Barely passable entertainment for anyone in the market for a
Diary of a Wimpy Kid rip-off, Middle School: The Worst Years of My Life is
an undemanding 90-minute tween sitcom. Aside from the programming on
Nickelodeon and the Disney Channel, there’s little in the way of live action
antics for kids to enjoy, so in that limited sense this fits a niche. But
somehow I bet even children will find the whole picture drifting with the
whiffs of second-hand inspiration. Based on a book series by James Patterson
and Chris Tebbetts, it takes a familiar route.
There’s a lead kid, a middle schooler who likes to draw and narrates his
misadventures with family, friends, and teachers. But unlike Greg Heffley, the
constantly embarrassed Ben Stiller type anchoring the Wimpy movies, Middle School
has a protagonist who is mostly confident and the coolest rebel in school. His
problems aren’t internal so much as a constant barrage of awful adults ruining
his fun. Rafe Khatchadorian, the silliest kids’ book character name I’ve heard
in ages, breezes into a new school ready to take on the establishment, willing
to wage a covert prank attack on the stuffy suits and the petty rules.

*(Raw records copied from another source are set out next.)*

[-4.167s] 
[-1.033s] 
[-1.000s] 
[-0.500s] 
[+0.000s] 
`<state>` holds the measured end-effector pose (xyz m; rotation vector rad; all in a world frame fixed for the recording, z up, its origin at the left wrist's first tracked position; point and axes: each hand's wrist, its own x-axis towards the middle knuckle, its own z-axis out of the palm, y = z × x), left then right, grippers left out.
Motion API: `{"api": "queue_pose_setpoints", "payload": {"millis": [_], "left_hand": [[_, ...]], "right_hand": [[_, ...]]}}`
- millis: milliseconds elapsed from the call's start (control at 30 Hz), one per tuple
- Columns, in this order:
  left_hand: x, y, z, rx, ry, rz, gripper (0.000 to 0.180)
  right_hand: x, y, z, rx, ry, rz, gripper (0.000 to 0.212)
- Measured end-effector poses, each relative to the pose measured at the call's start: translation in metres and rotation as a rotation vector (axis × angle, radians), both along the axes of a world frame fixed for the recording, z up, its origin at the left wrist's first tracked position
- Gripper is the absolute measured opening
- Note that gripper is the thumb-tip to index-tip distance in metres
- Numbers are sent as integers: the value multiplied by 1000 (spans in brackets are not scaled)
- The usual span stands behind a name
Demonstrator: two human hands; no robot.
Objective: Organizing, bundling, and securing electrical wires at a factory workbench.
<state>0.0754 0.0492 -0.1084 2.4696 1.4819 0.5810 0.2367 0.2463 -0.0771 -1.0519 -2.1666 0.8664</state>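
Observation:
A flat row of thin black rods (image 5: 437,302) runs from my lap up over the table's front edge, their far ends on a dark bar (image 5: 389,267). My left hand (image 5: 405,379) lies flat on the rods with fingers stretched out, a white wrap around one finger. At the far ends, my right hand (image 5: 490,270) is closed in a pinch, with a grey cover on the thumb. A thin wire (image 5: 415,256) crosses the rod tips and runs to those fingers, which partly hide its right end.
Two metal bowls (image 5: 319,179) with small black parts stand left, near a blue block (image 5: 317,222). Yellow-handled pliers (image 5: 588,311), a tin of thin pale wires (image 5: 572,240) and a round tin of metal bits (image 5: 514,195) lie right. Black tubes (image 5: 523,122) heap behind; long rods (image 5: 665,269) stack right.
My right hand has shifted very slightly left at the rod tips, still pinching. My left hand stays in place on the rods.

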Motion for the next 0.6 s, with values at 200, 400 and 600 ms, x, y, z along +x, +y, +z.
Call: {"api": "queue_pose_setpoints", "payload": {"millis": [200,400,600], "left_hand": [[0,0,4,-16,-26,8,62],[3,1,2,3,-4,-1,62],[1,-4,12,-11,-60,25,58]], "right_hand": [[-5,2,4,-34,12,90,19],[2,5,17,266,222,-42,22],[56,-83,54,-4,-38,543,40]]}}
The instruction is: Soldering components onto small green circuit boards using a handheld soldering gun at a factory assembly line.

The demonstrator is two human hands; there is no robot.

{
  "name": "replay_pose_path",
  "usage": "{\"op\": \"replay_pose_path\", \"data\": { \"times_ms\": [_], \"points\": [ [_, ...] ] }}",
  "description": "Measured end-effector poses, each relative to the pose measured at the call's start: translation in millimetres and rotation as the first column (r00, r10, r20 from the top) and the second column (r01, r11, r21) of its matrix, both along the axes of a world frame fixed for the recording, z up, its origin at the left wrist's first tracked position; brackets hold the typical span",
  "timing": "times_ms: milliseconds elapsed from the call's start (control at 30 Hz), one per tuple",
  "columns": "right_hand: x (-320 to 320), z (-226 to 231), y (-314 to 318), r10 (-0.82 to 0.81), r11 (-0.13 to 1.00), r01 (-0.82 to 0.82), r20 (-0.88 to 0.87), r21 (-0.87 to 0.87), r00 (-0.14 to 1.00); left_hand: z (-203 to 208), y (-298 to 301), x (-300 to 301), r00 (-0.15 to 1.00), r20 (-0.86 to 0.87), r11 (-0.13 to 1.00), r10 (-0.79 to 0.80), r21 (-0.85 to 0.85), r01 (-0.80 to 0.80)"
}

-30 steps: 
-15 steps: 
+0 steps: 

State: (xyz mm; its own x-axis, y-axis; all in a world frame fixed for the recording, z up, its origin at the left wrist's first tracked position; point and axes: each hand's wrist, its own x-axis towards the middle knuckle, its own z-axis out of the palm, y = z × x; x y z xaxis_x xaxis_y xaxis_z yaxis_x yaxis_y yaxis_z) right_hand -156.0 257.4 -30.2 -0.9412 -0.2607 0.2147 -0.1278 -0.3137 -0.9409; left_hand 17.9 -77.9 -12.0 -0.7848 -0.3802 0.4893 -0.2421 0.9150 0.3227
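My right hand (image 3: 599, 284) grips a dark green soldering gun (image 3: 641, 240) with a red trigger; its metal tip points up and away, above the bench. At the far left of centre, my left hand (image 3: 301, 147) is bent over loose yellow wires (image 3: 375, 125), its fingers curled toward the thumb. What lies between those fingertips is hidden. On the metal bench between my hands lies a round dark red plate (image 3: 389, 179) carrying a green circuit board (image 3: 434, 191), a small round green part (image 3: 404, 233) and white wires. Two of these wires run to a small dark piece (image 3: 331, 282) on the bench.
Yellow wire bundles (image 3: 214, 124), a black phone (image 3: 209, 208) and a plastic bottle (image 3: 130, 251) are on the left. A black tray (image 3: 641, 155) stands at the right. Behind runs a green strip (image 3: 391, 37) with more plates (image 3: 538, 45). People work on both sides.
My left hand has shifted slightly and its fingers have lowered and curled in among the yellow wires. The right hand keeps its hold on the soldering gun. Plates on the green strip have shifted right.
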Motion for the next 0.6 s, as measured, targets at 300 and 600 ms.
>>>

I don’t know what made me feel older while watching this
movie. For a while I thought it would be that I found the adults perspective
more relatable and reasonably amusing while the kids were simply going through
a hackneyed plot with obvious beats. But then, late in the picture, a girl
patiently explains what a VCR is and that did it. I’m officially watching these
young people movies through old eyes. Maybe that’s why I took the most delight
in seeing comedian Andy Daly play the rules-obsessed principal. He has a way of
smoothly projecting bland competence while oozing condescension and being
totally transparent about his insecurities. It’s funny enough. His second in
command is Retta, who here is the exact opposite of her Parks & Rec free spirit, snapping at students to keep them in
line and getting the obligatory
knocked-over-by-hundreds-of-balls-falling-from-a-closet gag. Elsewhere is the
only teacher we meet, a trying-too-hard-to-be-cool-and-relatable one (Adam
Pally). Then there’s Rafe’s warm single mother (Lauren Graham) with a
monstrously dumb boyfriend (Rob Riggle). They all seem to be enjoying
themselves.
The grown-ups have the mild eccentricities and heavy
lifting, but the kids aren’t so bad. They’re likable enough. Rafe (Griffin
Gluck) slowly pulls back some layers on his tween bravado, revealing some real
emotional pain fueling his rebellion. Doing respectable work with their
stereotypes are his silly friend (Thomas Barbusca), his crush (Jessi Goei), and
his precocious little sister (Alexa Nisenson, who gets the cutest quips, but is
also good in a surprisingly dramatic scene late in the game). They get some
good lines, and the young audience won’t care so much that the adults in the
crowd will be restless. The kids fit the movie’s tone as a light, soft, well
meaning, and generally genial kids’ comedy. It even has some unobjectionable
ideas to impart. His sketchbook drawings may come to life in distracting
animated daydream interludes, too dull and flavorless to really add to the
narrative, but there’s something nice about his artistic spirit. It adds to the
movie’s basically harmless messages of self-empowerment, creativity, teamwork,
and appropriately mild anti-authoritarian impulses.
What is middle school but a time to start chafing against
the restrictions of childhood? A movie like this lets the tween id run free in
(mostly) squeaky clean safe environments where nothing too bad will ever
happen. Rafe can put sticky notes all over the school or fill a trophy case
like an aquarium, dye his principal’s hair, shred standardized tests, or fill
the sprinkler system with paint. But it’s all for a good cause in this
comfortably consequence-light vision of the world. (And the pranks are so
unwieldy and impractical there’s little worry of kids copying. Not that that’ll
necessarily stop them from trying.) Of course it’s a movie with some instantly
dated cultural references (like a tired swipe at the Kardashians) and booming
contemporaneous pop music. It’s also a movie with a chaste crush, a few implied
profanities, and a final comeuppance for the meanest adult including a wagon
full of manure. Directed with a brisk, bright, bland style by Paul Blart’s Steve Carr from a
screenplay by Kara Holden (a Disney Channel Original Movie veteran), the movie’s
not worth getting worked up over. It does about what you’d expect at the level
you’d assume, no better and no worse.